What you should do
Search the material and gather each line with "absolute" in it.

Start of Source material

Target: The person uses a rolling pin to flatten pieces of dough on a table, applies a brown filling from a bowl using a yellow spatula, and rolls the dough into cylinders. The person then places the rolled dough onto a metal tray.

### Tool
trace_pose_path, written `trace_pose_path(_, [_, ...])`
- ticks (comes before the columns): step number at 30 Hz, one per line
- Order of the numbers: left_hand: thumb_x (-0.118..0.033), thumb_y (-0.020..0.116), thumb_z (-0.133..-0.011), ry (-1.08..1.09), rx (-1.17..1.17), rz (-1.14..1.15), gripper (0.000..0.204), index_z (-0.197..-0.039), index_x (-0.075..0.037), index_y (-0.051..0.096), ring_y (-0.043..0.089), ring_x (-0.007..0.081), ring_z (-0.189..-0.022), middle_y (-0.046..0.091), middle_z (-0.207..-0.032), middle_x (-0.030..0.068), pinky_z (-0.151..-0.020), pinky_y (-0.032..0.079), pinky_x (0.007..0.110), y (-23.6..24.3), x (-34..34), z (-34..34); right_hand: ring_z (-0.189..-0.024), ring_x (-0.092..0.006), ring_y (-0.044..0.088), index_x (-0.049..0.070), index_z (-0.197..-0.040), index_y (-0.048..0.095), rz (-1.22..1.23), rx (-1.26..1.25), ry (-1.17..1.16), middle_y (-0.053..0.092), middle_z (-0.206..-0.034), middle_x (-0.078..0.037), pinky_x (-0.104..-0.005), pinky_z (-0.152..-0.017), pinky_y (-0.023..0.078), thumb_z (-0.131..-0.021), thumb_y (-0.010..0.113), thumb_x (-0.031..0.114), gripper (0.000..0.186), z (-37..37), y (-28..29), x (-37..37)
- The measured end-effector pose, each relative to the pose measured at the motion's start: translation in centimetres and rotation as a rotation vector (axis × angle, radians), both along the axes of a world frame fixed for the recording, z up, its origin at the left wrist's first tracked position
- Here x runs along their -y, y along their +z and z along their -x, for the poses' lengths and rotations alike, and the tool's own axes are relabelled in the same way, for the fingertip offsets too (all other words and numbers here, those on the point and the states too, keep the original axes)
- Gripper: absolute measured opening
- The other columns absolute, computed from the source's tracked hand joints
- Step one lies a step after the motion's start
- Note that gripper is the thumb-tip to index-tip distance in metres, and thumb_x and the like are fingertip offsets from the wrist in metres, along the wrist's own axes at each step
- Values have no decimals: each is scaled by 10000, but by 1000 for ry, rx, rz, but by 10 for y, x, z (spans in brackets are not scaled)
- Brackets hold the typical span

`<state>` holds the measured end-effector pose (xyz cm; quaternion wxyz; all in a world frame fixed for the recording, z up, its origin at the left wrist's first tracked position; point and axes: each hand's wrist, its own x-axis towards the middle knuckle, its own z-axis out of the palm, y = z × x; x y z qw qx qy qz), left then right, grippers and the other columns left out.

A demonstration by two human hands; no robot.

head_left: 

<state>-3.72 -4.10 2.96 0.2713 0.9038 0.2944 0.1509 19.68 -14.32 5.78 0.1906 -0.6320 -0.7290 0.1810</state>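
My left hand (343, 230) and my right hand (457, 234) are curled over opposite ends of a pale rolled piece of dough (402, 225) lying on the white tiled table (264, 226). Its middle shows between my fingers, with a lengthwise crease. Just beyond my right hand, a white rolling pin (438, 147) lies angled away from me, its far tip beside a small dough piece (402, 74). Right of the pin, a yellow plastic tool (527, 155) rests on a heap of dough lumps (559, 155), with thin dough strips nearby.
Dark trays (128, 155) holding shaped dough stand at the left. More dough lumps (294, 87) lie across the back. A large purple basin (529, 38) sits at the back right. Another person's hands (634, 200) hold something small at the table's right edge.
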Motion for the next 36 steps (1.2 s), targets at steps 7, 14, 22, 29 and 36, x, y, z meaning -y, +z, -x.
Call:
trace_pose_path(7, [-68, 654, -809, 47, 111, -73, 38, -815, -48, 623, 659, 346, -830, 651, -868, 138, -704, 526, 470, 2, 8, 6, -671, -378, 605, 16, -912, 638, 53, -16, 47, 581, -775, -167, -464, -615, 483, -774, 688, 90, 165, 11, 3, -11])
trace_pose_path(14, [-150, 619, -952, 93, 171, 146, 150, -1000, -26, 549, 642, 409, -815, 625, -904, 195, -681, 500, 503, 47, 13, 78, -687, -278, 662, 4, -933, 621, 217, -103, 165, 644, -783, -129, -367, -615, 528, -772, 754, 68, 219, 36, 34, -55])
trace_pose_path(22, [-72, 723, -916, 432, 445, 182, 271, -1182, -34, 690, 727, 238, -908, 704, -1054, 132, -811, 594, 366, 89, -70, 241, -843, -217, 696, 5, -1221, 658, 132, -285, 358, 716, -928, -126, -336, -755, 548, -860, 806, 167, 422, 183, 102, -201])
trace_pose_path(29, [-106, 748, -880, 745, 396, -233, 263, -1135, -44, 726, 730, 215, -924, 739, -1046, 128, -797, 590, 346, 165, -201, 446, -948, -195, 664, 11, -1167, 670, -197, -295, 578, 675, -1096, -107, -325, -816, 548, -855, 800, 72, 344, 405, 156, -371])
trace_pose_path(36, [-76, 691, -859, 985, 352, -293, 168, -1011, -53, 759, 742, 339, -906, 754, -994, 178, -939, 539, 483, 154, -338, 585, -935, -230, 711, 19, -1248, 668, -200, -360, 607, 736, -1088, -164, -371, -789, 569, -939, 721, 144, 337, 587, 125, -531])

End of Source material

Answer section
- Gripper: absolute measured opening
- The other columns absolute, computed from the source's tracked hand joints

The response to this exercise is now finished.